He is a member of Dalton Camp, Modern Woodmen of America. A view
of the ranch buildings is to be found elsewhere in this work.
Josh. Sewell was born in Clinton county, Iowa, in 1856. He was raised on a farm and grew up in his native state, learning to do all sorts of hard farm work. Our subject came to Nebraska in 1883, landing here in January of that year, homesteaded one hundred and sixty acres and took a timber claim of one hundred and sixty acres more, making three hundred and twenty acres of table land located nine miles northeast of Burwell. He bought and sold grain during the early years here, also raised both on his ranch. During the year 1894 he experienced the hardest times he ever saw anywhere, and at that time many families who had settled here became discouraged, and gave up trying to make a living, finally being forced to abandon their farms, but our subject stuck to his place, determined to "win out". He struggled on through that dry spring, and later the hot winds swept the section and destroyed crops, and he often became disheartened, seeing his corn crop, which looked so promising early in the season, literally burned out. July 26, 1894, he thinks was the hottest day ever known in this country.

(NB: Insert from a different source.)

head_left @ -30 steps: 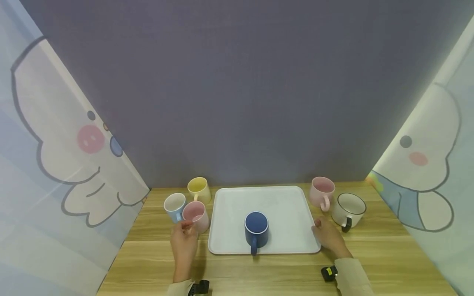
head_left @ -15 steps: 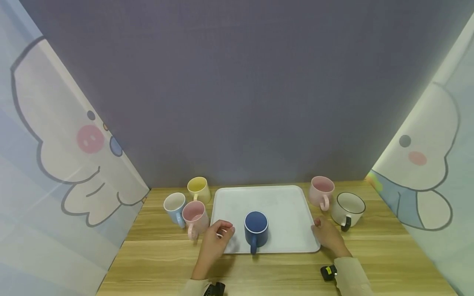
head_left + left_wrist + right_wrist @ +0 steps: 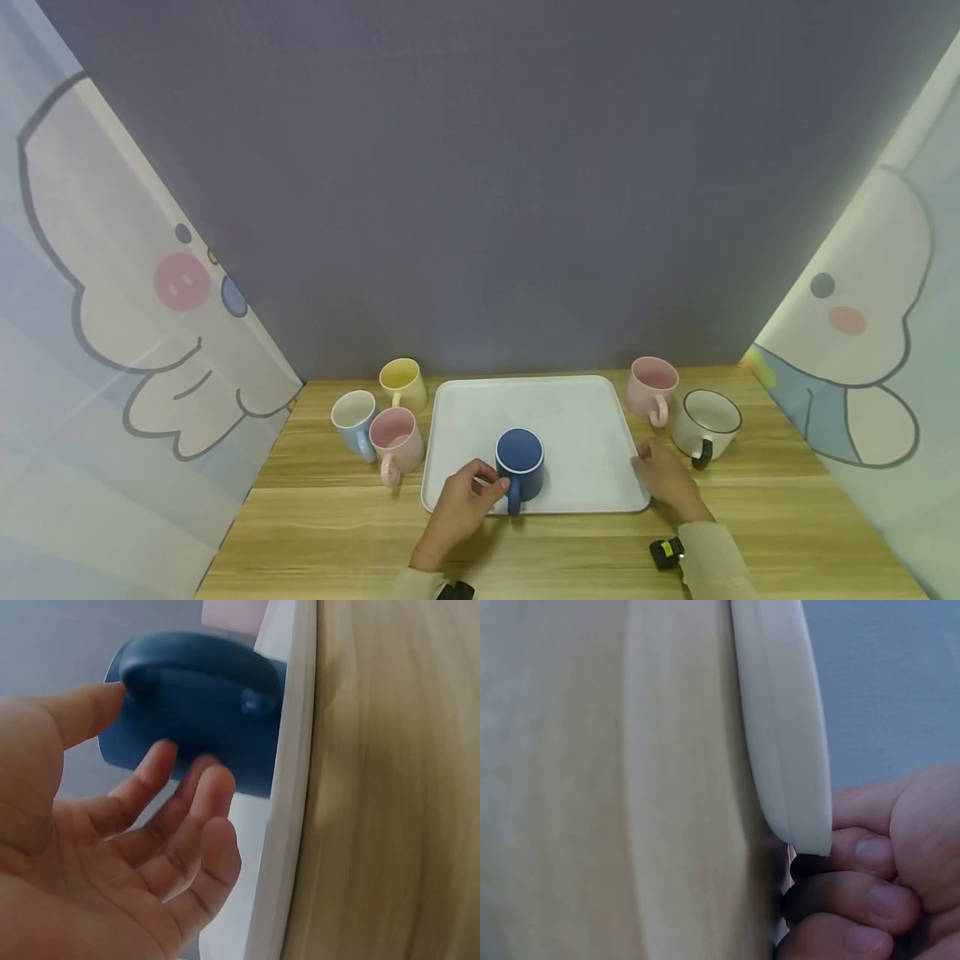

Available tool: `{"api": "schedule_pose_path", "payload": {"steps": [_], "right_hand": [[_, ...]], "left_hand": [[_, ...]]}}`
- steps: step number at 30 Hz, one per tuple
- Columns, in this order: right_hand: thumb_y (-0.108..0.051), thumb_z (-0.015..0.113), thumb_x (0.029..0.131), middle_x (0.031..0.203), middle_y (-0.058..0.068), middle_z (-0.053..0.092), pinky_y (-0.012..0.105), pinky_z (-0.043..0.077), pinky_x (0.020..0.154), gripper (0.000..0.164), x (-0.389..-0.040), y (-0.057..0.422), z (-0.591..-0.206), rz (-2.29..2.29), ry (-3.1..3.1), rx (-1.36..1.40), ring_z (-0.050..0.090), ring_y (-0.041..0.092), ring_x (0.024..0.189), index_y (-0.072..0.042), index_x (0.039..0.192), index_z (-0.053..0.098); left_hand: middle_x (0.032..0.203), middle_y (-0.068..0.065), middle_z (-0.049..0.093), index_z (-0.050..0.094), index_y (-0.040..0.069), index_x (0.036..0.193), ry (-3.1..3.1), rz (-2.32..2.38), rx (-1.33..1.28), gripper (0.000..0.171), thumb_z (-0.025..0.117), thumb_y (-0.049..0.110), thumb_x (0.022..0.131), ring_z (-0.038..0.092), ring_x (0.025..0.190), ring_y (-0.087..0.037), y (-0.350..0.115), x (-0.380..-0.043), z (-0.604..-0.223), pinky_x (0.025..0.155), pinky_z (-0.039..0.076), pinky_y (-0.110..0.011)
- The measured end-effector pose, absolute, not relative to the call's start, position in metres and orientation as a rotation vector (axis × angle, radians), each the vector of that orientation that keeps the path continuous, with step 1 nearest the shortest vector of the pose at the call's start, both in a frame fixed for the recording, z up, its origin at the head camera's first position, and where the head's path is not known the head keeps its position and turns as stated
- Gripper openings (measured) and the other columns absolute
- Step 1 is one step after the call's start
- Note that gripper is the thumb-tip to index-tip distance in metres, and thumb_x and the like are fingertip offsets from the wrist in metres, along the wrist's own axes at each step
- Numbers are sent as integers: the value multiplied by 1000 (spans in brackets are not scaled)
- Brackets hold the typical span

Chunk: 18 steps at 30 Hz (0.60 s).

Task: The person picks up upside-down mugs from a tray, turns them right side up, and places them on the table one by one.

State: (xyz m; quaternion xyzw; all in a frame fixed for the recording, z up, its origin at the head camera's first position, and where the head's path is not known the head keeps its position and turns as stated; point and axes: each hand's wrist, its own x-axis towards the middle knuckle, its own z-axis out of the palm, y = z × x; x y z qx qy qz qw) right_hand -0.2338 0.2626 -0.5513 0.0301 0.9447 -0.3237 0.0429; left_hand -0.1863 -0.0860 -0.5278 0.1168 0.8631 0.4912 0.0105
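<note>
A dark blue mug [image 3: 519, 467] stands upright on a white tray [image 3: 577, 417], its handle toward the person. My left hand [image 3: 463, 498] is just left of the mug, over the tray's front edge. In the left wrist view the left hand [image 3: 135, 832] has its fingers loosely bent and the thumb tip beside the handle [image 3: 199, 656]; whether they touch the mug I cannot tell. At the tray's right edge, my right hand [image 3: 667, 482] grips the rim. The right wrist view shows curled fingers [image 3: 855, 900] at the tray's rim [image 3: 791, 735].
Left of the tray stand a light blue mug [image 3: 354, 421], a yellow mug [image 3: 405, 387] and a pink mug [image 3: 401, 446]. On its right are another pink mug [image 3: 651, 387] and a white mug with a black handle [image 3: 701, 425]. A grey panel [image 3: 480, 250] rises behind.
My left hand has left the pink mug on the left and moved right, across the tray's front edge, to the blue mug. My right hand has stayed at the tray's edge.
</note>
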Motion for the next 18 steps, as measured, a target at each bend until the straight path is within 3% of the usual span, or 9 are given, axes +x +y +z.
{"api": "schedule_pose_path", "payload": {"steps": [6, 13, 18], "right_hand": [[-21, 49, 95, 102, 20, 63, 45, 47, 74, 30, -235, 264, -552, -998, 2855, 119, 60, 29, 88, 3, 113, 52], [-19, 50, 95, 101, 20, 63, 46, 48, 74, 29, -233, 263, -552, -1021, 2855, 109, 60, 29, 87, 4, 112, 52], [-19, 50, 94, 101, 20, 63, 47, 47, 75, 28, -234, 264, -553, -1021, 2866, 106, 60, 29, 88, 4, 111, 53]], "left_hand": [[69, -6, 66, 68, 11, 82, 2611, 1519, 428, 35, 58, 43, 94, 54, 59, -4, -77, -183, -529, 56, 44, -20], [82, -26, 70, 68, -5, 88, 2256, 1814, 367, 33, 54, 23, 98, 49, 53, -10, -65, -182, -534, 48, 43, -20], [83, -30, 69, 65, -8, 89, 2172, 1903, 316, 33, 54, 22, 98, 46, 51, -6, -63, -181, -535, 46, 38, -17]]}}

However, through all his failures and discouragements he came out with a strong heart and determined will, and when times grew better was able to improve his place and lay by a little money. His best year was in 1902, when he raised banner crops of corn, wheat, oats, barley and rye. That year he also fed several carloads of hogs for the market which netted him a tidy sum. Mr. Sewell claims that considering labor, etc., it cost less to produce the same crops in Nebraska than it does in the eastern states. His ranch is improved with a complete set of good farm buildings and every improvement in the way of farming machinery to facilitate his operations, also owning his own threshing rig.
Mr. Sewell has an excellent supply of water on his place, all coming from deep drilled walls, which furnish plenty of water pumped by windmills into supply tanks, which are placed at different points on his farm and this water is of the finest quality and clear as a crystal. He also has a fine grove of orchard, and his place as a whole presents comfort and good management.
In 1890 Mr. Sewell was united in marriage to Miss Matilda Mohr, a native of Germany. They are the parents of four children, namely: Julius, Eva, Clara and Ernest. Mr. Sewell takest an active interest in local politics, and has served as county commissioner for several terms, also as justice of the peace. He has been a member of the school board for many years. He is a Republican in political views.
A picture of Mr. Sewell's
residence will be found on another page of this volume.
Mr. Heath is a native of Cuyahoga county, Ohio, born about twelve miles from Cleveland, March 16, 1853, and at the age to two months his parents came to Iowa, settling in Delaware county, where he was reared and educated.
His father, Uri Heath, was a blacksmith by trade, who retired from active life in 1898, and came to Nebraska, making his home with his son the remainder of his life. Our subject is the fifth member in a family of ten children, and at the age of fifteen years he began learning the printer's trade in Webster City, Iowa. After thoroughly mastering this work he went to Essex, Page county, Iowa, and started a paper called the Essex Index. He first came to Nebraska in 1880,
locating at David City, where he bought the David City Republican and edited this from 1880 and 1885, then bought the Rushville Standard, which he published up to 1900. In December of that year he started the Cody Cowboy, of which he is now the able editor, serving at the same time as the United States commissioner, by which he is authorized to transact government land business here in the matter of homestead filings, taking first proofs, etc.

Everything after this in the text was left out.